In Figure 7, the OWV, DVNM, and AASCR outperform IDM in terms of the resource utilization rate of vehicles for all cases. When the proportion of task vehicles is greater than 90%, the results of all methods tend to stabilize. In addition, the value for OVM is 100% when the proportion of task vehicles. This is because OVM only utilizes the computation resources in vehicles. Therefore, the OVM performs better than other models in terms of the resource utilization rate of vehicles. In summary, OWV, DVNM, and AASCR make full advantage of the computation resources in vehicles in comparison with IDM. The results of AASCR are better than DVNM on the resource utilization rate of vehicles.

In conclusion, the AASCR outperforms IDM, OWV, and DVNM in terms of the average response time of tasks on different datasets, and the AASCR outperforms IDM and DVNM in terms of the average response time of tasks on different vehicle densities. The AASCR also outperforms DVNM in the proportion of successful tasks, and it has higher resource utilization rate of vehicles compared with IDM and DVNM. The OWV has the lower average response time than other schemes when the proportion of task vehicles is greater than 70%, and it also has better performance than other schemes on the resource utilization rate of vehicles. However, the proportion of successful tasks of OWV is much less than other schemes. Therefore, with trading off and comprehensively considering various evaluation indicators, we can see that our scheme has better performance than others.

4. Conclusions

In this paper, we focused on the allocation problem of computing resources in IoV and proposed an efficient scheme AASCR to address with computing resources from multiple service providers. The AASCR can effectively schedule computing resources under a dynamic environment. With the proposed VMM, the behavior and trajectory of vehicles are effectively analyzed and predicted, and the subnetworks of computing resources from vehicles are constructed reasonably.
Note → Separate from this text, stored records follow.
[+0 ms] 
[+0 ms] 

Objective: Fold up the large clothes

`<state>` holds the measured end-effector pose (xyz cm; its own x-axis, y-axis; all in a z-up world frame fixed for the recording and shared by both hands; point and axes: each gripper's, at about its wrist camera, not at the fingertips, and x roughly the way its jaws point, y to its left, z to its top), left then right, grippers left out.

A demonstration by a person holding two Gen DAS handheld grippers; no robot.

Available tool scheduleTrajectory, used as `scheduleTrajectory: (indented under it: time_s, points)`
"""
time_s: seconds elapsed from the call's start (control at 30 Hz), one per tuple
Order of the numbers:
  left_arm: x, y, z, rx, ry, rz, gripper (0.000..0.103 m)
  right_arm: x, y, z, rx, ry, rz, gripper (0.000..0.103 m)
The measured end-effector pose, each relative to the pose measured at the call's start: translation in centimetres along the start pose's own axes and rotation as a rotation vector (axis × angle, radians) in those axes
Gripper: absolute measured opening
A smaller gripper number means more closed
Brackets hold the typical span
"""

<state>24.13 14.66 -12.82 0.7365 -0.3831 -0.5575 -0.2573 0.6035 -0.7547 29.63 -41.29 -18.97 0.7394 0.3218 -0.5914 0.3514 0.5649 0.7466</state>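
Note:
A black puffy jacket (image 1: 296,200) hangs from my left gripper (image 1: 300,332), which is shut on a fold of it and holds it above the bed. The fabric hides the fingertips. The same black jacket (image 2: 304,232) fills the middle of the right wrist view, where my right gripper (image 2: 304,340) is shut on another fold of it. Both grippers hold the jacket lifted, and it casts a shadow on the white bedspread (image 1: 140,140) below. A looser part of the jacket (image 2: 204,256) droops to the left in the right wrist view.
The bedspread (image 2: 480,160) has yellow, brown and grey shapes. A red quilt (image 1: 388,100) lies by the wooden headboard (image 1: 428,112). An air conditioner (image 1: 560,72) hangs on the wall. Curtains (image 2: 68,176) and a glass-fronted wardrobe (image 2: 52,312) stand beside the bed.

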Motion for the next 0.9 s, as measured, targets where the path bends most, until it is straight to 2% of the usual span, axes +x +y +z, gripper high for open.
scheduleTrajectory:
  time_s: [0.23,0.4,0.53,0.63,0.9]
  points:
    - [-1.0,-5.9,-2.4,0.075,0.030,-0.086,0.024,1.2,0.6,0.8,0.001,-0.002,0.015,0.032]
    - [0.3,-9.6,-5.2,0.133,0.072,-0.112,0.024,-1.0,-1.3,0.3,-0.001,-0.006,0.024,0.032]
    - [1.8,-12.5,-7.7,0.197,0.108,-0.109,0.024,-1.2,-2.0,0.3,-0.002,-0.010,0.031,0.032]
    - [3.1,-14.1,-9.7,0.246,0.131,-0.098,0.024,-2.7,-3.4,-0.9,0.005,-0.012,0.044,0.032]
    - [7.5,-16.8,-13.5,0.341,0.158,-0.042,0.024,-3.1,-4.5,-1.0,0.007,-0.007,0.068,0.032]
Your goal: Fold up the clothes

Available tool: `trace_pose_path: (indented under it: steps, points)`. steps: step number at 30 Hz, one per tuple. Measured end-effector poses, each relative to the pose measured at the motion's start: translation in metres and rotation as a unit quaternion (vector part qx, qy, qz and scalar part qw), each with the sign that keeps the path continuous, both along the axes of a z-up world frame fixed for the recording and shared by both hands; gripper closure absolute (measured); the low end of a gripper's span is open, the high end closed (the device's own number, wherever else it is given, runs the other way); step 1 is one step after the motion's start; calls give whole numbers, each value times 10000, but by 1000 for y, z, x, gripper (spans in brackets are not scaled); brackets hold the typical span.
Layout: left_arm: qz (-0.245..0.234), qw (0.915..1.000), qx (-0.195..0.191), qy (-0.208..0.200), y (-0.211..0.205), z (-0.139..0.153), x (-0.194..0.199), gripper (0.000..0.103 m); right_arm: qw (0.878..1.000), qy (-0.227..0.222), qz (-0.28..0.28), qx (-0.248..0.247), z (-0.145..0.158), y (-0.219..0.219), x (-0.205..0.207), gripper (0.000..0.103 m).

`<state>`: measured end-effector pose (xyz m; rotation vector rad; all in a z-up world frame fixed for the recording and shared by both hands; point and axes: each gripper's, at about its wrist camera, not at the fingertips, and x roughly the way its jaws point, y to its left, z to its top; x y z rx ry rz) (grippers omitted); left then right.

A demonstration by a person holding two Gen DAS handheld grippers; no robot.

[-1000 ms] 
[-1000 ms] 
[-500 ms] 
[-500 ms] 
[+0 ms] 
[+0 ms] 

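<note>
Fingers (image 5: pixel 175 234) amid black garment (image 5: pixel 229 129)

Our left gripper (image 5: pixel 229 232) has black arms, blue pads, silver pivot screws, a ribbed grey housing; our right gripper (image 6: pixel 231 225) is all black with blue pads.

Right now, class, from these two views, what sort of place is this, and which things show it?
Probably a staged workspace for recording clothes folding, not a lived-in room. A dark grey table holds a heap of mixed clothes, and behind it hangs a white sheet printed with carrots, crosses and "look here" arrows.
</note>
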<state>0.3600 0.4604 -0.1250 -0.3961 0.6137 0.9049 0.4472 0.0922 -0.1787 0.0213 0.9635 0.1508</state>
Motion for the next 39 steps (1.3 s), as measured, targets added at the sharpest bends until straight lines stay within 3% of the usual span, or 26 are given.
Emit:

Considering the average response time of the vehicular task and the resource utilization rate of vehicles, the multiobjective optimization algorithm leads to a better scheme of resource allocation and enables to improve resource utilization while reducing latency. We conducted experiments in consideration of various factors and analyzed the results for a better trade-off. Based on the comprehensive analysis, our scheme outperforms recent relative schemes and has better performance.

In the future, we will consider the allocation of computing resources under more complex road conditions, the task segmentation, and the switching of resource equipment under the IoV.

Data Availability

The vehicular network simulation data used to support the findings of this study are included within the article.

Conflicts of Interest

The authors declare no conflicts of interest.

Acknowledgments

This work was supported by the Natural Science Foundation of Beijing (No. L201002)and the MIIT of China 2020 (Identification Resources Search System for Industrial Internet of Things).